- [What to work on] If a line below includes the string "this", copy it.

- [Data to use]
++++++++

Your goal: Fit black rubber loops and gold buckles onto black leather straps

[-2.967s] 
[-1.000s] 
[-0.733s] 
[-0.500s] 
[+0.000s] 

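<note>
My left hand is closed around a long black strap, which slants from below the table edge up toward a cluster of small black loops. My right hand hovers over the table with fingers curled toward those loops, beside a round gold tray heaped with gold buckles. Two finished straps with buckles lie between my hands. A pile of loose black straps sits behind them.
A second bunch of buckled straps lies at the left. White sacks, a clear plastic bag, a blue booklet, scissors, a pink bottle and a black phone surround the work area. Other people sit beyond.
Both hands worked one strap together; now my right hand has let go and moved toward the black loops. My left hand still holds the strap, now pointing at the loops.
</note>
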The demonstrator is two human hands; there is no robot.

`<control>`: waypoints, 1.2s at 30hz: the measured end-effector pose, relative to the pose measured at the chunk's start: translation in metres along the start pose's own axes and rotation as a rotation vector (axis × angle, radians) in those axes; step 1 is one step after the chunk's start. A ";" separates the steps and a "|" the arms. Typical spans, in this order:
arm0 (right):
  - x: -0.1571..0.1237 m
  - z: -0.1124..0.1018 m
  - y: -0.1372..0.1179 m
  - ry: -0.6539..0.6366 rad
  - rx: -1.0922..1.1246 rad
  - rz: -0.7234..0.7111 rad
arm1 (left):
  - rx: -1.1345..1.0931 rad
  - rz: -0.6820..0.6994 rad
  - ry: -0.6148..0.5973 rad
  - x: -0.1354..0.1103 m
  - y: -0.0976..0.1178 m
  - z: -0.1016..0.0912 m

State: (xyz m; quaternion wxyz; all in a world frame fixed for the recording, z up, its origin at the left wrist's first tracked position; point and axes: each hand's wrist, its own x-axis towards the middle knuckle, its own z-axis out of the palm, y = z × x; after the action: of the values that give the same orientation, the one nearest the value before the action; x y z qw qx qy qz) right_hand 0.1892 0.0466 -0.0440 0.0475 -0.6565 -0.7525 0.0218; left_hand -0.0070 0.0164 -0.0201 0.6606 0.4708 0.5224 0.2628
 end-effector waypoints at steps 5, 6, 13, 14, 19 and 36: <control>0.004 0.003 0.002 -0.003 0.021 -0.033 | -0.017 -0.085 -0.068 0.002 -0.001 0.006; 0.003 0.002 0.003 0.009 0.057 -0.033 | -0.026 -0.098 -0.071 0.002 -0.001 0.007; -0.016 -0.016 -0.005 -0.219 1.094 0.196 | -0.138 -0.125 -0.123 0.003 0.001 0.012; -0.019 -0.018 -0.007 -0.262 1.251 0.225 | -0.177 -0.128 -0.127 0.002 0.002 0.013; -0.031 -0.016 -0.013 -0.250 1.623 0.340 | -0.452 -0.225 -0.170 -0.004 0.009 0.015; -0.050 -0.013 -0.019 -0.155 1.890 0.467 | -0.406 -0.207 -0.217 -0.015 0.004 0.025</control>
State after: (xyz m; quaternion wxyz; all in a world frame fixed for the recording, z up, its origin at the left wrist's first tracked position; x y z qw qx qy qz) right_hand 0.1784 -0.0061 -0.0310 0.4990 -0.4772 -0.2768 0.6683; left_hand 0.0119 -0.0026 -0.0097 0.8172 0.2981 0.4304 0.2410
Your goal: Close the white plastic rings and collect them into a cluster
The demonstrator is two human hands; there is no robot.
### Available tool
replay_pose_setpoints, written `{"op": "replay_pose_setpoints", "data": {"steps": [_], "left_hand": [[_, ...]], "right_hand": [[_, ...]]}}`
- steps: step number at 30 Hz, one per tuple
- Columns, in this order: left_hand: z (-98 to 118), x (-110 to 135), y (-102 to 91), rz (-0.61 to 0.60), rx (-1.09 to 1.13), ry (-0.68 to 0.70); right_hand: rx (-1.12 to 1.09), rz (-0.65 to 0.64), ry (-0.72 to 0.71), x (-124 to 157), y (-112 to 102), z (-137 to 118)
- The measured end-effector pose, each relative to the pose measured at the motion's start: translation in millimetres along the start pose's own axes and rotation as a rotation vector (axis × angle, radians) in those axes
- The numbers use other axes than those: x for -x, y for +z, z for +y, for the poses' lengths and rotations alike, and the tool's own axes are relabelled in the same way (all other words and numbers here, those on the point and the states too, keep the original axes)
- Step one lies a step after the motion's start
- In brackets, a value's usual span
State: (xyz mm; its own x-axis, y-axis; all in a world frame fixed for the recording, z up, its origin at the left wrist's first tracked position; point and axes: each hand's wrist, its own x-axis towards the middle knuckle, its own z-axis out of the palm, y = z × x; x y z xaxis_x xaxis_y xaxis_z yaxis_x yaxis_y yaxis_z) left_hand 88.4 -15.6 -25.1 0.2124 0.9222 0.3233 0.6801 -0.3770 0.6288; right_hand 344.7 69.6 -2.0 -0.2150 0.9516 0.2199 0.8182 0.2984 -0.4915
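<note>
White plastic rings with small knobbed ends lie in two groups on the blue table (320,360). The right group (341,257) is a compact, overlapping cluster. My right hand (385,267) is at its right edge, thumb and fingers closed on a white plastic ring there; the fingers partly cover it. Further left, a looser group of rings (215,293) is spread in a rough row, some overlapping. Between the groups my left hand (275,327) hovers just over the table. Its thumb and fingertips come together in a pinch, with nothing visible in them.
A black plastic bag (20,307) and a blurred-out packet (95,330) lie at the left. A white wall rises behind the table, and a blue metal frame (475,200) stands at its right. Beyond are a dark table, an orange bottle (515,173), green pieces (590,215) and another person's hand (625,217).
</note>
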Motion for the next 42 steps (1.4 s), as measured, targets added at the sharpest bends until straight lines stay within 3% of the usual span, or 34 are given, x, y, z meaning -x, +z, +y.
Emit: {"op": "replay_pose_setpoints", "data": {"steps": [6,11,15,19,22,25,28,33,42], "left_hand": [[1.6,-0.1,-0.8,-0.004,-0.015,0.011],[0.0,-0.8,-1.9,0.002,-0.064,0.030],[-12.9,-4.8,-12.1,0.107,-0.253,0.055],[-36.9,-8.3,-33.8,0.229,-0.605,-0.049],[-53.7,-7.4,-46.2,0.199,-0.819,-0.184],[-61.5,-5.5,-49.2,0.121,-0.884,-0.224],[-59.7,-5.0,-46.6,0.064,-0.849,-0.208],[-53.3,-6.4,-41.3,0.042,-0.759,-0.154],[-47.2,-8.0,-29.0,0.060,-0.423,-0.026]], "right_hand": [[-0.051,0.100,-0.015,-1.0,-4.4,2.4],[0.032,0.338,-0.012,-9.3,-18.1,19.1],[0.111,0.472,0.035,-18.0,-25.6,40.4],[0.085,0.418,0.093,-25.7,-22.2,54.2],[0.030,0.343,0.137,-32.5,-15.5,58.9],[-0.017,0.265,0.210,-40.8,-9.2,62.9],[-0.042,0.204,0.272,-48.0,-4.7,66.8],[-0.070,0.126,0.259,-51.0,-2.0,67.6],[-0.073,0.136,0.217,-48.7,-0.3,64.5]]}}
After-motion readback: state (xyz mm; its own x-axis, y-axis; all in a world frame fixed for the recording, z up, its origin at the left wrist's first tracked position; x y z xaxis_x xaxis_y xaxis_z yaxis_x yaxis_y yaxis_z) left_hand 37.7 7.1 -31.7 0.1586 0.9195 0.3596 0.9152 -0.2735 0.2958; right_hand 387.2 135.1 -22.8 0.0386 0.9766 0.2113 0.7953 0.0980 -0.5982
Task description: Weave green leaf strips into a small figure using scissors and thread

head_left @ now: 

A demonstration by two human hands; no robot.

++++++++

- [Written solution]
`<control>`: waypoints, 1.2s at 30hz: the measured end-effector pose, relative to the pose measured at the chunk's start: translation in metres along the start pose's own axes and rotation as a rotation vector (axis × angle, radians) in those axes; step 1 is one step after the chunk's start. A ";" separates the steps and a "|" the arms. Typical spans, in this order:
- Columns, in this order: left_hand: z (-98 to 118), x (-110 to 135), y (-102 to 91), rz (-0.61 to 0.60), rx (-1.09 to 1.13), ry (-0.68 to 0.70); right_hand: rx (-1.12 to 1.09), rz (-0.65 to 0.64), ry (-0.72 to 0.71), x (-124 to 157), y (-112 to 102), z (-137 to 118)

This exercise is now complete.